Scientists from the German Cancer Research Center (Deutsches Krebsforschungszentrum, DKFZ) and the Hebrew University of Jerusalem have discovered the cell of origin of mixed liver/biliary carcinoma, a rare type of liver cancer, in mice. Interleukin 6 is a pro-inflammatory immunological messenger that is associated with the development of cancer (IL-6). The number and size of tumors were reduced in mice after IL-6 was blocked. Hepatocellular carcinoma, intrahepatic bile duct carcinoma, and a hybrid form known as combined liver/biliary carcinoma (cHCC/CCA) are all included under the term “liver cancer.” cHCC/CCA cells show characteristics of both types of cancer. This unusual cHCC/CCA is considered extremely aggressive and responds horribly to current therapies.
A group led by Mathias Heikenwalder of the German Cancer Research Center and Eitan Galun of the Hebrew University of Jerusalem investigated the cellular basis of these tumors to find potential targets for new therapies. The study subjects were genetically engineered mice that had hepatocellular carcinoma and chronic inflammation of the liver at an earlier age, as well as later development of cHCC/CCA. The cHCC/CCA tumor cells in these animals largely shared the same molecular profile as human cHCC/CCA cells.
The German-Israeli team found that the precursors of degenerated liver cells are where cHCC/CCA develops. On the other hand, hepatocellular carcinoma is likely the result of damaged mature liver cells. Genes involved in the pro-inflammatory interleukin 6 (IL-6) signaling pathway are highly active in cHCC/CCA cells. Senescent immune cells are the source of IL-6, which activates this signaling pathway. Senescence, as scientists refer to the process of cell aging, is characterized by the release of a wide range of pro-inflammatory signaling molecules, the main one being IL-6.
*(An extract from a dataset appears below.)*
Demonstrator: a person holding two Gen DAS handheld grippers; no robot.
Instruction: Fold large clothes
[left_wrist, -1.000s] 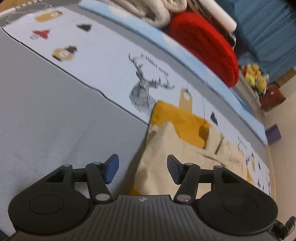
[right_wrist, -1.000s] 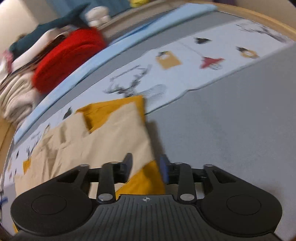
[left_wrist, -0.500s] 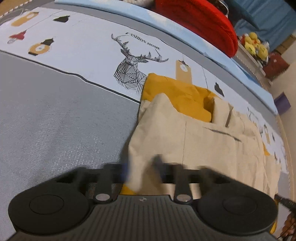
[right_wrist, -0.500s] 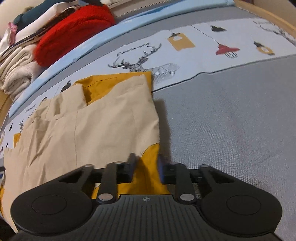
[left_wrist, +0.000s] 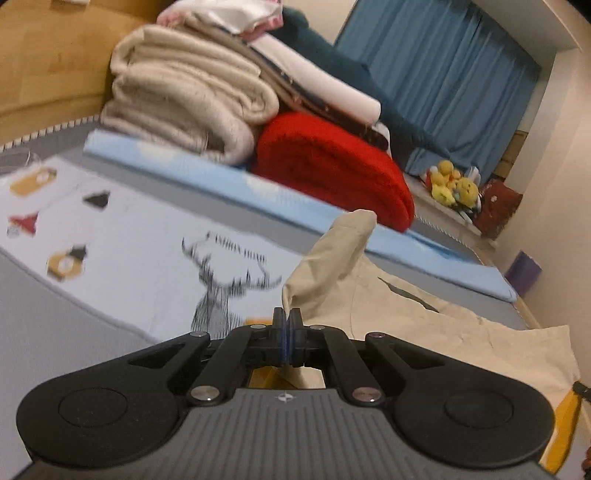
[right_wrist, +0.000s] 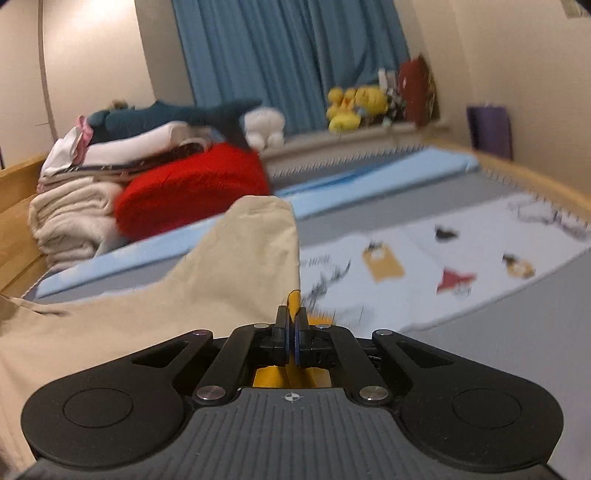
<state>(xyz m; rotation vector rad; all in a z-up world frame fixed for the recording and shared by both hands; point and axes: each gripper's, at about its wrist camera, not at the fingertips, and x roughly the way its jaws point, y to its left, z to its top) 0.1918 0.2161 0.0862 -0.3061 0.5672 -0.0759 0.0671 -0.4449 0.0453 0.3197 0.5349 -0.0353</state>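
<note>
With both the left gripper (left_wrist: 287, 325) and right gripper (right_wrist: 291, 326) pinched tight on the beige-and-mustard garment (right_wrist: 229, 266), lift level, carry across evenly, avoid slack.

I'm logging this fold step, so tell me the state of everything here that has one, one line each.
left gripper: shut on the beige garment's edge.
right gripper: shut on the garment's yellow edge.
beige garment: edge lifted off the bed, rest lying rumpled.
red blanket: folded, on the bed.
cream blanket: folded, stacked under other laundry.
blue curtain: drawn closed.
</note>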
Specific antibodies that block the action of IL-6 reduced the number and size of cHCC/CCA tumors in mice. cHCC/CCA growth was also inhibited by a substance that induces senescent cells to undergo programmed cell death, or apoptosis, which eliminates the source of IL-6. Today, surgical removal of tumors is the most effective treatment for cHCC/CCA. It is only effective if the cancer is detected very early. According to Mathias Heikenwalder, one of the corresponding authors of the current study, “Blocking IL-6 or agents that kill IL-6-producing senescent cells could now be further tested as promising treatment approaches against this type of cancer.”
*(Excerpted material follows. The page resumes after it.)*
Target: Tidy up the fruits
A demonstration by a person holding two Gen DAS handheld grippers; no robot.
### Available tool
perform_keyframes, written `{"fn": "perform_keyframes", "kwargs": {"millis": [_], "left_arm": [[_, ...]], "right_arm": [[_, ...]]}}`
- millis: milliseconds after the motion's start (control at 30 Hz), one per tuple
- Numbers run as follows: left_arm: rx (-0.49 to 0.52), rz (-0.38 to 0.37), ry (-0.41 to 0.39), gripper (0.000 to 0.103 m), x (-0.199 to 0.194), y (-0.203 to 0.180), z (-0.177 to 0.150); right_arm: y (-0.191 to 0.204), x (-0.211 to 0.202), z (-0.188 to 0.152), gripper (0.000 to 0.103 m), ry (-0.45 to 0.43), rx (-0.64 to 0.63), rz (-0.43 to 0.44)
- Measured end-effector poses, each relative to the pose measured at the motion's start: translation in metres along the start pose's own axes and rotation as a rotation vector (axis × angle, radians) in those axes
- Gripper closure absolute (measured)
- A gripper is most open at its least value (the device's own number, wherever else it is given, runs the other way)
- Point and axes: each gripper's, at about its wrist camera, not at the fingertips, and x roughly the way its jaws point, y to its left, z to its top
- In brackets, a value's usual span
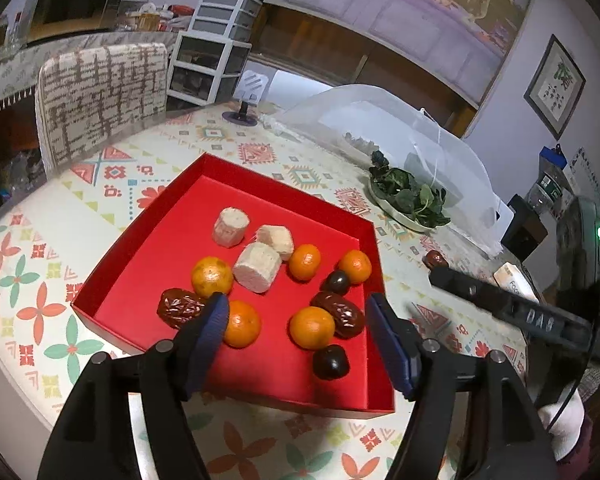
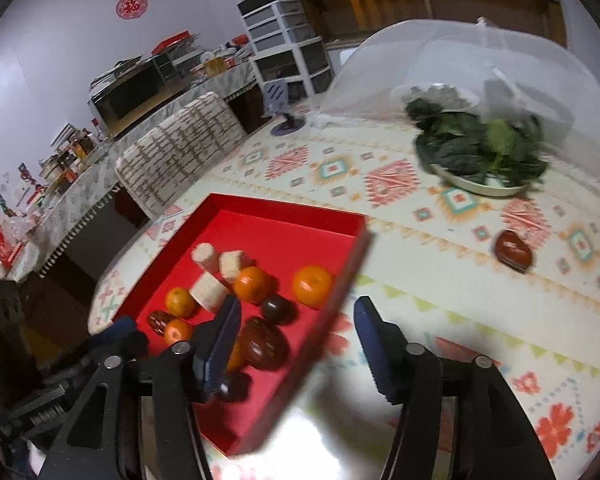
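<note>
With nearly all fruit already gathered inside the red tray (image 1: 236,196), hovering the left gripper (image 1: 296,322) over its near half, jaws apart and empty. Right gripper (image 2: 296,334) straddling the tray's right wall, likewise apart, holding nothing. One stray date (image 2: 513,251) lying right of the tray on open tablecloth (image 2: 420,248), unobstructed for approach.

The bench (image 1: 40,248) wears a cloth with a bright geometric and flower print. On it lie a red tray (image 1: 112,284) of fruit, a white dish (image 1: 384,206) of dark greens, a mesh food cover (image 1: 380,120) just behind the dish, a small stand (image 1: 242,116) at the far edge, and one loose date (image 2: 512,250) apart from the tray.
</note>
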Motion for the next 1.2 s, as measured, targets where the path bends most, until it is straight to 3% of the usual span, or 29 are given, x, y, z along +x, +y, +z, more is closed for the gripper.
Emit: {"fn": "perform_keyframes", "kwargs": {"millis": [367, 867, 1200], "left_arm": [[0.103, 0.127, -0.084, 0.009, -0.018, -0.057, -0.012], [0.255, 0.152, -0.028, 0.008, 0.002, -0.130, -0.047], [0.255, 0.289, -0.060, 0.008, 0.004, -0.126, -0.049]], "right_arm": [[-0.041, -0.032, -0.052, 0.035, -0.024, 0.079, -0.056], [-0.088, -0.069, -0.092, 0.031, -0.082, 0.204, -0.073], [-0.090, -0.073, -0.097, 0.028, -0.099, 0.196, -0.096]]}}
He adds: “Growing evidence suggests that tumors that have been identified as hepatocellular carcinoma may also partially contain cHCC/CCA cells. This means that some patients with hepatocellular carcinoma may benefit from potential therapeutic strategies against cHCC/CCA.” At the DKFZ, more than 1,300 researchers study how cancer develops, determine cancer risk factors and find new ways to prevent cancer. New techniques are being developed to more accurately identify tumors and successfully treat cancer patients. The DKFZ Cancer Information Service (KID) offers individual answers to all cancer-related questions for patients, interested citizens and professionals.